One initial factor blamed for the novel coronavirus was the consumption of wild animals in China. Cruelty against animals in China has been shared all over the media including the internet. But don’t forget, pandemics allegedly deriving from animals is not the first time and it did not happen only in China.

It is widely believed that the bovine spongiform encephalopathy (BSE) or mad cow disease first spread in the United Kingdom around the 1980s among cattle. However, this pandemic didn’t spark similar racist incidents as did COVID-19. No headline stated the disease was a European or British disease.

The BSE was reportedly caused by feeding cows with meat and bone meal — remains of other cows. Thus, the herbivorous animals were made not only to eat meat but also to become cannibals by eating their own brethren. However, after the spread of mad cow disease, about 8 million cows were murdered in the UK alone — after humans caused them to get the disease, the animals were to blame and even discarded. Who is mad in this case: the cows or the humans?

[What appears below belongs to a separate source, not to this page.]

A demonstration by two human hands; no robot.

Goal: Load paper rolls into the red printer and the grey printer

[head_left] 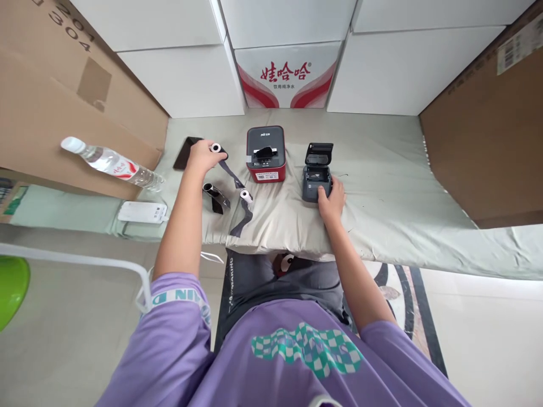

Swine flu was called as such, indicating the culprit. The virus may have emanated from the imprisonment of pigs in tiny cells because most farmers prioritized profits.

In most farms, various species, which in their natural environment rarely come into encounter with each other, cohabit and are kept in packed cages.

Viruses easily jump among animals and from one species to another and maybe mutate more easily as well. That was how the virus from pigs likely infected humans. To eliminate this swine flu, millions of pigs were mass-murdered in front of each other. Humans caused the spread, but pigs took the blame.

Indeed, the meat industry involves cruelty, even to animals who are said to be killed “humanely”. And when there is a pandemic like COVID-19, most humans mainly blame animals.

Experts have warned that animal farming has contributed to biodiversity loss, deforestation and greenhouse gas emissions. In fact, livestock farming is estimated to have larger emissions than the combined ships, planes, trucks, cars and all other transport.

Perhaps, it takes a tiny virus to remind us that we need to ponder our tendencies of discriminating against any other creature — whether related to gender, sex, ethnicity, age or species — and the impacts of our attitudes on Earth.